EBOS Group Limited this morning released its financial results for the year to 30 Jun, with net profit after tax up 4.9% to NZ$133.3 million.
That was achieved on total revenue of NZ$7.6 billion, up 7.4%, as the group realised benefits from"both organic growth and strategic investments undertaken in prior years".
Excluding currency impacts and costs associated with the acquisitions of Terry White Group and HPS, the underlying net profit after tax was NZ$138.6m, up 11.6%.
In the Australian pharmacy market wholesale revenue growth - excluding the impact of the high cost hepatitis C medicines - was affected by the ongoing impact of PBS reforms and lower levels of activity in the non-prescription OTC channel, the company said.
The year also included the merger of Chemmart with Terry White Group, with EBOS ceo Patrick Davies describing 2017 as "a transformational year for TerryWhite Chemmart" as the network undergoes an extensive rebranding and alignment program to bring the groups together.

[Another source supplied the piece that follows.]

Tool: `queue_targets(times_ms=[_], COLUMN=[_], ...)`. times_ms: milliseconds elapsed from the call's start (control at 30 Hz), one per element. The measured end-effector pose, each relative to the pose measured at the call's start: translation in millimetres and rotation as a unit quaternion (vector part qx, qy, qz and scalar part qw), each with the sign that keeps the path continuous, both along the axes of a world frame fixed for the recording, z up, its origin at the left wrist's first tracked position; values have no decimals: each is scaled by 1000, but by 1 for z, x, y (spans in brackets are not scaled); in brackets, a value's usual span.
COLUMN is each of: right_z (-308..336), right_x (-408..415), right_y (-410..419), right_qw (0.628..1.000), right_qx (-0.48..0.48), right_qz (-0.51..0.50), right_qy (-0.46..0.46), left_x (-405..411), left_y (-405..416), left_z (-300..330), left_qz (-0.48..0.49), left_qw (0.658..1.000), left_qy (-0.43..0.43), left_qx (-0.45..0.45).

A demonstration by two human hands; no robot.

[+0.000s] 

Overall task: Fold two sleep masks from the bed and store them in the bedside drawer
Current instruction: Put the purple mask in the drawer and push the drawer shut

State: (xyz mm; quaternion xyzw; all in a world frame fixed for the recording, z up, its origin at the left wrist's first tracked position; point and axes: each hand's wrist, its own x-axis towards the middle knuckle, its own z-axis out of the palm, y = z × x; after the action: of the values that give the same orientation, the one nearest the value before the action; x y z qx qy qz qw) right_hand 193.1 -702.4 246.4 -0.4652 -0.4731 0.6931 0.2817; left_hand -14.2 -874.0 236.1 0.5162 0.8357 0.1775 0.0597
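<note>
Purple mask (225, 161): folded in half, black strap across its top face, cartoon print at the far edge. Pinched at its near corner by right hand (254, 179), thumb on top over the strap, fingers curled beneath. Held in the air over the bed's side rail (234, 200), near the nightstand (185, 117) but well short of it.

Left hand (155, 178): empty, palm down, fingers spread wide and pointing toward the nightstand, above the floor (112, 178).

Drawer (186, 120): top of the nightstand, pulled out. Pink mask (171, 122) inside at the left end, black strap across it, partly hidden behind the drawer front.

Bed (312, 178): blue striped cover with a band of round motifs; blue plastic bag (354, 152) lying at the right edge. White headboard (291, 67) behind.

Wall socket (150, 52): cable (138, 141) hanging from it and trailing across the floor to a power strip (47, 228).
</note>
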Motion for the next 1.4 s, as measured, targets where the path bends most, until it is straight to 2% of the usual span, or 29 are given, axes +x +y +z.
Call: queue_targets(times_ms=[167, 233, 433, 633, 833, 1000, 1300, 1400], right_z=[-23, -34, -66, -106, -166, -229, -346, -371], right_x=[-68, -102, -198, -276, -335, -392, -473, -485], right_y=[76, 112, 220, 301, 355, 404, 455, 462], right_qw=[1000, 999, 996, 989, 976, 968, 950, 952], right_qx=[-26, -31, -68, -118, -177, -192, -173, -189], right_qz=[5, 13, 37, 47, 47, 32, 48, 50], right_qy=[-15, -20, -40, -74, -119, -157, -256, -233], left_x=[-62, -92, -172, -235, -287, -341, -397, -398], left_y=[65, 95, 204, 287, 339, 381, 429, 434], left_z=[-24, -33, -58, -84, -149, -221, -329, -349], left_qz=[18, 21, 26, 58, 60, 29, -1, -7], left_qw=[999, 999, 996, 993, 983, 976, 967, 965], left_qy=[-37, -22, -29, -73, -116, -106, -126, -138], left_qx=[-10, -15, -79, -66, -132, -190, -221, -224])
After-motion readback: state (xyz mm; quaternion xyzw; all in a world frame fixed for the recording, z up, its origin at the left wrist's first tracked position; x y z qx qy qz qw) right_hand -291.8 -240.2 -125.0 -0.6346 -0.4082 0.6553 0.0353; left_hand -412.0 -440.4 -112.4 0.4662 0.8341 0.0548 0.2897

The Endeavour Consumer Health products division recorded very strong revenue growth, with weaker demand from China offset by strong sales in South Korea.
In Institutional Healthcare total revenue grew 13.3% driven by hepatitis C medicines, market growth and contributions from Onelink Australia and Zest.
Davies said the group's recently acquired HPS business (PD 23 May) would form a key component of Institutional Healthcare into the future, "providing the group with the benefit of an increasing trend from the hospital channel to outsource pharmacy services".